**What you should do:**
Take the records below from their first line to the line with "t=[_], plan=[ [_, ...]", and restate those lines word for word.

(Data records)
****************************************

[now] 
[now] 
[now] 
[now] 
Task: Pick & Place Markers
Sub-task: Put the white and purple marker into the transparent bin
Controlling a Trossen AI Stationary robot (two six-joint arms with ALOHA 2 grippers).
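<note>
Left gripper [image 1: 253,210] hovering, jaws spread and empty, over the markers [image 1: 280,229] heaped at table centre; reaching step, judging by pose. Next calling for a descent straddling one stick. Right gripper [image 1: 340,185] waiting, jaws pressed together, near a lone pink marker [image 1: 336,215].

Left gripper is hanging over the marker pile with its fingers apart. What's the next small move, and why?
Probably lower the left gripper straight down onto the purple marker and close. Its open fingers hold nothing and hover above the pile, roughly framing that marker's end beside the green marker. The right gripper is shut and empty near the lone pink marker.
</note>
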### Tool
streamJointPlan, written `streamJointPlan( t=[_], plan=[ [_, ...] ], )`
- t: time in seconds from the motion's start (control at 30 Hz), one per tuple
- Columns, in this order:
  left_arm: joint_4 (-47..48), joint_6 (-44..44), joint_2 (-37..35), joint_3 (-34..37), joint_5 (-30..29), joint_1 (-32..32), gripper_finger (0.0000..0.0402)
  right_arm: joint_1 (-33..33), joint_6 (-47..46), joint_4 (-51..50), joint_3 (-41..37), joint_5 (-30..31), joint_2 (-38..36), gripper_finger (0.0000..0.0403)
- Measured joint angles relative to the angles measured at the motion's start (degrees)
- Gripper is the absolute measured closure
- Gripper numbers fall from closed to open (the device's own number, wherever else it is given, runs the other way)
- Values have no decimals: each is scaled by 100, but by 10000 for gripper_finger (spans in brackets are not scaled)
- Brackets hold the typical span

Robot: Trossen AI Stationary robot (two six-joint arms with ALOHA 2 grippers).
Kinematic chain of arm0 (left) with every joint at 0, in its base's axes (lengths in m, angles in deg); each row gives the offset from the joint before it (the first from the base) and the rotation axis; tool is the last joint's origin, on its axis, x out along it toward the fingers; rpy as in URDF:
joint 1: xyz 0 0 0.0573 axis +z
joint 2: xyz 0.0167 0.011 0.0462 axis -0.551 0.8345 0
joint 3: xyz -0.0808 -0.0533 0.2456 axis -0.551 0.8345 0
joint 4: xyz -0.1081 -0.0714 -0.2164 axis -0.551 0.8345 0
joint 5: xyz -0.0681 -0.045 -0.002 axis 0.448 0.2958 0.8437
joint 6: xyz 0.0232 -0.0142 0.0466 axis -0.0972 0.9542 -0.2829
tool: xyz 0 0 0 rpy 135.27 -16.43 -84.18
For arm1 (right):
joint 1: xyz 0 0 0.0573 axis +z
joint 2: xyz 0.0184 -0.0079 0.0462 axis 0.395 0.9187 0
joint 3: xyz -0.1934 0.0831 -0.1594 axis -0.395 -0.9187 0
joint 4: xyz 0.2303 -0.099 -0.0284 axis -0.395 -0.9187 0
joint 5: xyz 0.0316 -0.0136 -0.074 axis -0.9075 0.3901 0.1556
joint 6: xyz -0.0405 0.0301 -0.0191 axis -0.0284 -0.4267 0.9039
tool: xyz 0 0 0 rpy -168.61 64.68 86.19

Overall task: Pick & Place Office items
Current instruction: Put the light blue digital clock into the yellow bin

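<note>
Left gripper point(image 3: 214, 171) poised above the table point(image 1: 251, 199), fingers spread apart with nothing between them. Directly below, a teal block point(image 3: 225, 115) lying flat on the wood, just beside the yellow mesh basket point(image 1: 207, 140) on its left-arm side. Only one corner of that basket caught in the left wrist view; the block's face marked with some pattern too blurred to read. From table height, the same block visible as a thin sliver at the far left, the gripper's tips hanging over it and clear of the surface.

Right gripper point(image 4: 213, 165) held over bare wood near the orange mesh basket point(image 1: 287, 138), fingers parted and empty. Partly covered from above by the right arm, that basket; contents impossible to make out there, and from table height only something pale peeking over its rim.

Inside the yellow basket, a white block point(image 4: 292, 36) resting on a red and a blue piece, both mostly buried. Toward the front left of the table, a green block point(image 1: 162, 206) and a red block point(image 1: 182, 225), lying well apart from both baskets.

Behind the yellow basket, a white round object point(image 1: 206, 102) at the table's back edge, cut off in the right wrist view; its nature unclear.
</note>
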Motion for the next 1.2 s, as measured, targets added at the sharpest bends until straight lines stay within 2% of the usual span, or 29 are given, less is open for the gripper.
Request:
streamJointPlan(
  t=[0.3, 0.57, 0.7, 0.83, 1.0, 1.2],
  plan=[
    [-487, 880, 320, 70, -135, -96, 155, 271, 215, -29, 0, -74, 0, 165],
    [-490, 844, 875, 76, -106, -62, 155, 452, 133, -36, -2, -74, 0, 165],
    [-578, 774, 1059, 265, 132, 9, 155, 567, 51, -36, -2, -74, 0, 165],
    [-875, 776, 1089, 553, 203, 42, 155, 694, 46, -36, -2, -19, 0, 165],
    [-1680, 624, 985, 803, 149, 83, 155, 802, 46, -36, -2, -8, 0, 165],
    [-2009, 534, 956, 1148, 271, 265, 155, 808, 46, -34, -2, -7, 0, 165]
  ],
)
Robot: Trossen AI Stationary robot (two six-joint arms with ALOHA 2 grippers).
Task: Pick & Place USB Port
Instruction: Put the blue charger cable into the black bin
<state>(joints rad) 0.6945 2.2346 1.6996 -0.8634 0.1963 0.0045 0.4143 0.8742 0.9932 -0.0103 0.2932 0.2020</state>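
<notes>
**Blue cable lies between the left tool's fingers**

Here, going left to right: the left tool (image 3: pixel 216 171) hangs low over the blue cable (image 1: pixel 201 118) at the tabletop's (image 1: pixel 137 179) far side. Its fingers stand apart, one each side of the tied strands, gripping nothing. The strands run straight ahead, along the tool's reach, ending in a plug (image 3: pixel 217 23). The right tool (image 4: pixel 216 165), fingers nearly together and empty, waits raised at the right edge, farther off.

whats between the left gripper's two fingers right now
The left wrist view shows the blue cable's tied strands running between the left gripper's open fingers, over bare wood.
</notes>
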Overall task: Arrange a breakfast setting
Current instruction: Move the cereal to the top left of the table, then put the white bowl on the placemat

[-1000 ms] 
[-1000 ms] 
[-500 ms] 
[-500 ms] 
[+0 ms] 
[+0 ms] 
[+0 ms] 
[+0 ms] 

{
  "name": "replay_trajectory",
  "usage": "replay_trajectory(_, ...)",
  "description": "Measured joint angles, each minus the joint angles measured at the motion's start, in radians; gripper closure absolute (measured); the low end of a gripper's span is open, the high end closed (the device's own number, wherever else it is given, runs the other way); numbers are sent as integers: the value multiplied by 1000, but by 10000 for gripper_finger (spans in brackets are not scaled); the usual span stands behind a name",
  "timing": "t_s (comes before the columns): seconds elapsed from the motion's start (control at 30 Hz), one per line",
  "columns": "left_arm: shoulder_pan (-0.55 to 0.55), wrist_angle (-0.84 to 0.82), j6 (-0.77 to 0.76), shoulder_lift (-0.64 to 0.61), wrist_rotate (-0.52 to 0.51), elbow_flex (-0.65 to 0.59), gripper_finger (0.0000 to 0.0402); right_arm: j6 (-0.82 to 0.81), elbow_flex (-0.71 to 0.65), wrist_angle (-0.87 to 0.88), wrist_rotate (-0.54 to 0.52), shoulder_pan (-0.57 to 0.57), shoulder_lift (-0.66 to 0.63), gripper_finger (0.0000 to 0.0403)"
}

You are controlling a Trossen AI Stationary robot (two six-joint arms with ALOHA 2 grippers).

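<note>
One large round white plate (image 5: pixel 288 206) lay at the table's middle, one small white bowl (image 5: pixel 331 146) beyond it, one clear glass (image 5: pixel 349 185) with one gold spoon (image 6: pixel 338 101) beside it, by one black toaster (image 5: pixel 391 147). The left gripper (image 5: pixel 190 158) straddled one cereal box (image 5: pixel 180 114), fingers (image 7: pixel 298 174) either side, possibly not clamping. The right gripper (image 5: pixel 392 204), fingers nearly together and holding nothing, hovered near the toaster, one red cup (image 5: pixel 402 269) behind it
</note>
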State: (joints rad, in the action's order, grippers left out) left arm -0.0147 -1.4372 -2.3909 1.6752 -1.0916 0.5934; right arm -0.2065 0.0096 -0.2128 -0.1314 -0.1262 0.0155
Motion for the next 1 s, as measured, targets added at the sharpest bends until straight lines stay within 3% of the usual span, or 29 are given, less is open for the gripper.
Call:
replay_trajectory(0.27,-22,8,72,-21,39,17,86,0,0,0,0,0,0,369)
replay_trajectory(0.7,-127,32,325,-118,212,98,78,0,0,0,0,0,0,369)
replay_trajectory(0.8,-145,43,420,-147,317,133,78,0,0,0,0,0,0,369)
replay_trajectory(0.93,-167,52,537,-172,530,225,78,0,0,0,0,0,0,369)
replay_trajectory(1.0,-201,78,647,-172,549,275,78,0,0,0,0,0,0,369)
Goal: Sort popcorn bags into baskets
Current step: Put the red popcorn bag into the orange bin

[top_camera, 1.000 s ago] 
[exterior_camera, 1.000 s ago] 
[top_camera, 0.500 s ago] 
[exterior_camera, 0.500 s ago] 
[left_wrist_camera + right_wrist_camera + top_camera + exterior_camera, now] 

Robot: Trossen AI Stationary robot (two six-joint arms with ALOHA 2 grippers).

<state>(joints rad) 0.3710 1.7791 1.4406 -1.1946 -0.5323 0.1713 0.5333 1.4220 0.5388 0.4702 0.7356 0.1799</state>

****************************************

**Problem solution:**
[now] 
[now] 
[now] 
[now] 
Task: Pick & Place Markers
Sub-task: Put the white and purple marker into the transparent bin
Controlling a Trossen AI Stationary robot (two six-joint arms with ALOHA 2 grippers).
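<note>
Left gripper [image 1: 253,210] hovering, jaws spread and empty, over the markers [image 1: 280,229] heaped at table centre; reaching step, judging by pose. Next calling for a descent straddling one stick. Right gripper [image 1: 340,185] waiting, jaws pressed together, near a lone pink marker [image 1: 336,215].

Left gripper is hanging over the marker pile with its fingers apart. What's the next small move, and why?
Probably lower the left gripper straight down onto the purple marker and close. Its open fingers hold nothing and hover above the pile, roughly framing that marker's end beside the green marker. The right gripper is shut and empty near the lone pink marker.
</note>
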### Tool
streamJointPlan, written `streamJointPlan( t=[_], plan=[ [_, ...] ], )`

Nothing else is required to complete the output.